The relative free energies of TS1, 2, 3 and 4 are respectively 0.0, -6.9, -35.0 and -19.4 kcal/mol, which makes the overall rate limiting step TS1. If that is the case, then this explains why borane reduces only a carboxylic acid and not an ester.
Now all I have to do is explain all of this to my tutorial group! Mind you, this is a deceptively complex mechanism, and who knows if it may yet spring surprises.
Acknowledgments
This post has been cross-posted in PDF format at Authorea.
Tags: activation energy, animation, carboxylic acid, carboxylic ester, diborane, free energy, pericyclic, Peter Murray-Rust, Reaction Mechanism, reduction, Tutorial material
Helpful blog I must say, thank you! I was only looking for curly arrows for an undergrad tutorial question and found a lot more than I was looking for
Very interesting! I also believe blogs could and should be considered as scholarly outlets of results, at least in the form of a pre-print server. Unfortunately we -our jobs- are still evaluated through metrics such as IF and such.
Anyway, your post resonated with me because we’re currently trying to find a home for a mechanistic paper we just wrote; the thing is that this reaction has low aggregated value (aromatization of pyridinylidenes into pyridines) and also the reaction is unobserved! so therefore our paper deals with the rationalization -in terms of their electronic structure and calculated reaction barriers arguments- behind this absence of reactivity. Do you have any advice on how to ‘market’ it?
Thanks and have a nice day
Joaquin,
About 100 million molecules are known or described, and perhaps in the region of about 5000 properties could potentially be ascribed to each of them. Annotation of this matrix, down to perhaps an individual molecule and a small number of its properties, could be considered a very valuable and appropriate crowd sourced activity. But as you say, the standard formula for progressing a career does not readily accommodate such.

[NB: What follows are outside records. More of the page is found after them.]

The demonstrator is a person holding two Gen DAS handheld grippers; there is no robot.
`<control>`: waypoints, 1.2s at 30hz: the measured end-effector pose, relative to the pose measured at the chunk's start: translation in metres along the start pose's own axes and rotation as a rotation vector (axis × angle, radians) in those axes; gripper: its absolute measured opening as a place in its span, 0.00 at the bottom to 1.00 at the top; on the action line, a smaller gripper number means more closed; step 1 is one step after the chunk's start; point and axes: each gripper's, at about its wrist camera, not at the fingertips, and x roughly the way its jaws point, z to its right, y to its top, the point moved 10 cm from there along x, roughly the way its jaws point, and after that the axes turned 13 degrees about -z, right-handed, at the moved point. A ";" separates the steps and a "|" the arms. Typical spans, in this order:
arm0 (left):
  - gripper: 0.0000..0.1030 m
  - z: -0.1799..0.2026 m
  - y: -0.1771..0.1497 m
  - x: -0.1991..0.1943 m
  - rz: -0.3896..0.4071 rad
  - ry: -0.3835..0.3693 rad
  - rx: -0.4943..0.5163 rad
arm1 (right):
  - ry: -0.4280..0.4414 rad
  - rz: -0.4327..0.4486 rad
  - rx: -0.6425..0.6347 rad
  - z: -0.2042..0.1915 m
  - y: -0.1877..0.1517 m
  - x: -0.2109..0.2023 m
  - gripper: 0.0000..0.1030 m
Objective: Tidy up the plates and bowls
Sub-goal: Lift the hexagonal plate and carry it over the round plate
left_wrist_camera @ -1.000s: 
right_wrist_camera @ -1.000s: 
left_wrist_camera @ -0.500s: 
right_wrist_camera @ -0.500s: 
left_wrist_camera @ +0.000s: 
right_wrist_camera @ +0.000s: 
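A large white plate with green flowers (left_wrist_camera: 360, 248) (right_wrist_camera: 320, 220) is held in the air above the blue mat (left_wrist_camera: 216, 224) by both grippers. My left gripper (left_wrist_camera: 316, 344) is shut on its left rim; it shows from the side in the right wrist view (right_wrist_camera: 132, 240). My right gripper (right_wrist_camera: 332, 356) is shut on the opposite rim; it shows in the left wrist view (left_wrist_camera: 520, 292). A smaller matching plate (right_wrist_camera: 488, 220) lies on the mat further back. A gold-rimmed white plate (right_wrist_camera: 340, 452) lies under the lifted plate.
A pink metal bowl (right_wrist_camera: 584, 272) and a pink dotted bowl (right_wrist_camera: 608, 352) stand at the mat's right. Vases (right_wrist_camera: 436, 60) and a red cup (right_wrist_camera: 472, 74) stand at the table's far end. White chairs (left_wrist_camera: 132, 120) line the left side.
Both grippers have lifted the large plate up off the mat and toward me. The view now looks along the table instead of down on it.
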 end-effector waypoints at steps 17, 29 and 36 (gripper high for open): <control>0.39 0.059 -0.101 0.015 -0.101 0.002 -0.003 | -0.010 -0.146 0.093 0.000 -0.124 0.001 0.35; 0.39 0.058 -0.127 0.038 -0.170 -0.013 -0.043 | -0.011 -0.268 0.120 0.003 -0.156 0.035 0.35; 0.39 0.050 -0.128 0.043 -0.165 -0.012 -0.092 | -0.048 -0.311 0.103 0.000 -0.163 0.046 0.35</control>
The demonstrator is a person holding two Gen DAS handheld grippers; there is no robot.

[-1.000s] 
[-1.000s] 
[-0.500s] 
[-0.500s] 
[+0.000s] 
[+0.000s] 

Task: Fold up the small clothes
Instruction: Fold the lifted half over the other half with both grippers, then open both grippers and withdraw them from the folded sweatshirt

Only a very few have succeeded by following such different paths; I would include Jean-Claude Bradley as an example; he promoted Open Science, and was widely recognised for this activity.
I would suggest however that the traditional route can be combined with innovative new ones, such as e.g. contributing a mechanistic analysis for a particular reaction in an open manner (for example a blog), although there is a risk that some may see the latter as distracting from the former.
I would note in regard to blogs that an organisation called The Winnower offers the opportunity to publish e.g. a post in what might be described as a semi-classical manner. Whether initiatives such as this will succeed in reconciling the standard career path with blog-publishing and other genres of crowd-sourcing and open science remains to be established. But we will not know unless we try.
I never really understood how borane reduces carboxylic acids to alcohols, thank you very for shading some light on that.
In this post, I posed the question of how borane (BH3) might interact with a carboxylic acid to reduce it. I thought it might be interesting to search for any crystal structures which contain both a carboxylic acid R-CO2H and a BH3 unit in the same molecule. Surprisingly, there are four such structures, although in each case the BH3 is not free-standing. What remains to be analysed is why they are all stable, and do not auto-react in the manner above. The four structures are:
The first of these actually contains the unit H3B–-CO2H (with a K+ based counterion).
Very intrasting ….but RCOOR is the ester of carboxlic acid…so want know , why are you called carboxlic acid..plz reply me sir..
R=H (a carboxylic acid) is declared early on. When R=Me, it is declared as an ester.
Wonderful proposition!
Accordingly, it will need three boron and here nine hydrogen atom.
In practice, how low this reaction can go with the hydride excess?